Different oils have different value when producing soap. Olive oil is a gentle moisturizer, coconut oil adds lather, and palm oil hardens well. Once you’ve tried your hand at the process, you can begin to explore adjusting oils or adding scents or texture with herbs or essential oils. Bear in mind that soapmaking is both art and science, and straying too far from the balance of fat to alkali may lead to undesired results. Inexperienced soapmakers should become comfortable with proven recipes before experimentation.
Gather ingredients and tools. Be aware that lye (sodium hydroxide) is extremely caustic. Gloves, long sleeves, protective eyewear and a well-ventilated workspace are recommended when making soap.
Measure ingredients by weight instead of volume for consistent results.
In a plastic or Pyrex container, slowly add 3 ounces of lye to 7 ounces of distilled water (taking care not to splash), and stir using a wooden or stainless-steel spoon to combine.
Temperature will rise quickly once lye and water have been combined, perhaps as high as 200 degrees. Let rest and allow to cool while preparing oil.
Combine 10 ounces olive oil, 6 ounces palm oil and 5 ounces coconut oil in a deep pot and stir over low heat to combine. Once temperature reaches 100-110 degrees, remove from heat.
When lye solution has cooled to between 100 and 110 degrees, slowly add to oil.
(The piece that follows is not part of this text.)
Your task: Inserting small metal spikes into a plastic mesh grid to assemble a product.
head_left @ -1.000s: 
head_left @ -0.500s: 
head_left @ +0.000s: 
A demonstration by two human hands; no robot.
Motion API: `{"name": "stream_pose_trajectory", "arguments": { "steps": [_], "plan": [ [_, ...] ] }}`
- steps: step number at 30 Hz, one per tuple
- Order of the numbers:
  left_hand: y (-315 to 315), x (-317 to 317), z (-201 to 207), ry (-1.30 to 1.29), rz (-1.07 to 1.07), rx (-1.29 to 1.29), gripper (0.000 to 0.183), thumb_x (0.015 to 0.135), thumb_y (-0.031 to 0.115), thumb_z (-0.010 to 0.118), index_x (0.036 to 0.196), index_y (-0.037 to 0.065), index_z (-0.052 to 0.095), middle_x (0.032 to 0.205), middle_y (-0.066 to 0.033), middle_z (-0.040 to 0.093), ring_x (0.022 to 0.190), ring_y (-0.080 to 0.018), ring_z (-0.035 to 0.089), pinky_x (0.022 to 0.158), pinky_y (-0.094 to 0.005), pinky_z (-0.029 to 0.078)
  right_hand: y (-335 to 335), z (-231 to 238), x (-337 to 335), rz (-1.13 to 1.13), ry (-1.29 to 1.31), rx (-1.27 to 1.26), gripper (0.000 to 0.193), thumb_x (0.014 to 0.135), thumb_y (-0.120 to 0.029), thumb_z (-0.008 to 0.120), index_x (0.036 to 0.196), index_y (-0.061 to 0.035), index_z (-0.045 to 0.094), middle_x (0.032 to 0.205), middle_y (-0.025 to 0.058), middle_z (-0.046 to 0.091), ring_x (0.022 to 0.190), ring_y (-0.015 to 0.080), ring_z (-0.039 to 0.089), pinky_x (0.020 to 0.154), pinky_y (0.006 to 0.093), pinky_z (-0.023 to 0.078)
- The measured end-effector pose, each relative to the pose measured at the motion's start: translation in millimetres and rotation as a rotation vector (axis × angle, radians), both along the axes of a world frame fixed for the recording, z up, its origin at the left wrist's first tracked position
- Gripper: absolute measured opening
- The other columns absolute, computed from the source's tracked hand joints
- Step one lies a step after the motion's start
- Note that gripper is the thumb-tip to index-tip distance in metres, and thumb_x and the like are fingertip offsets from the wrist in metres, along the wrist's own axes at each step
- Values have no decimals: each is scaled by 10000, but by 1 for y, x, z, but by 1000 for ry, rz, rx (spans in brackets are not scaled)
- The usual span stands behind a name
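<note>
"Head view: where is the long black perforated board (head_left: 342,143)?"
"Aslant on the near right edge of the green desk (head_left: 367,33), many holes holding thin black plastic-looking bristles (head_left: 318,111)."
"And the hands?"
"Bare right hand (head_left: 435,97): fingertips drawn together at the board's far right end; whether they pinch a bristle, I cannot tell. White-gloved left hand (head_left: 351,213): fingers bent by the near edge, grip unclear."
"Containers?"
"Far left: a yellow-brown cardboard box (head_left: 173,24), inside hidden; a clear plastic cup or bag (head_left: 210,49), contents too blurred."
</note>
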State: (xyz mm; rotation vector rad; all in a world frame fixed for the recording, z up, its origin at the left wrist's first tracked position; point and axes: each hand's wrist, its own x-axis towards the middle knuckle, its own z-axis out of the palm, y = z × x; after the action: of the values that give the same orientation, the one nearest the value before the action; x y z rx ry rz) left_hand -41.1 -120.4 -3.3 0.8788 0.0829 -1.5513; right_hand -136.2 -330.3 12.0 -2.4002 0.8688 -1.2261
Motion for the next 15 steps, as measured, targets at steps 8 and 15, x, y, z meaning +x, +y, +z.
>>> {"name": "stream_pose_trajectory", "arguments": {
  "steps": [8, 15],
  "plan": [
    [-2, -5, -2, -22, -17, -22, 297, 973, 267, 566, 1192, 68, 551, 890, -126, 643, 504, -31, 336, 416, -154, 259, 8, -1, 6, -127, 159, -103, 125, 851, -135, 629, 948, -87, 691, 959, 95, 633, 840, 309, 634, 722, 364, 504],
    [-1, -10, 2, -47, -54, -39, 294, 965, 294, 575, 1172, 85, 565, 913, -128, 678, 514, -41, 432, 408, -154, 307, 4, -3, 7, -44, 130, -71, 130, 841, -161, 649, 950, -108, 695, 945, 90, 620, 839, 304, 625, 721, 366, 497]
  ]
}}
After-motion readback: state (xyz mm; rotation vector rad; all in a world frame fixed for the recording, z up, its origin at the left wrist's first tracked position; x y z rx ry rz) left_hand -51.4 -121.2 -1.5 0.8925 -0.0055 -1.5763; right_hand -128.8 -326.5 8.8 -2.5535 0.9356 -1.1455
If oil has cooled to below 100 degrees, reheat before mixing.
Stirring by hand or using a stick blender, mix soap until it becomes thick and opaque. Stirring by hand, this may take up to 45 minutes. Using a stick blender, 2-3 minutes.
When trails of soap drizzled from your spoon or stick blender remain visible on the surface, desired consistency has been reached. This state is known as “trace”.
Pour soap into a small cardboard box lined with a trash bag or parchment paper. The size of the box will dictate the thickness of the completed bar soap. Cover box with a piece of cardboard and allow to rest 24-36 hours until soap is firm and can be cut.
Remove hardened soap from box and cut into bars. Once cut, store bars in a cool, dry place to cure for 4 to 5 weeks before using. Do not use soap before it has finished curing, as lye will still be active and may irritate your skin.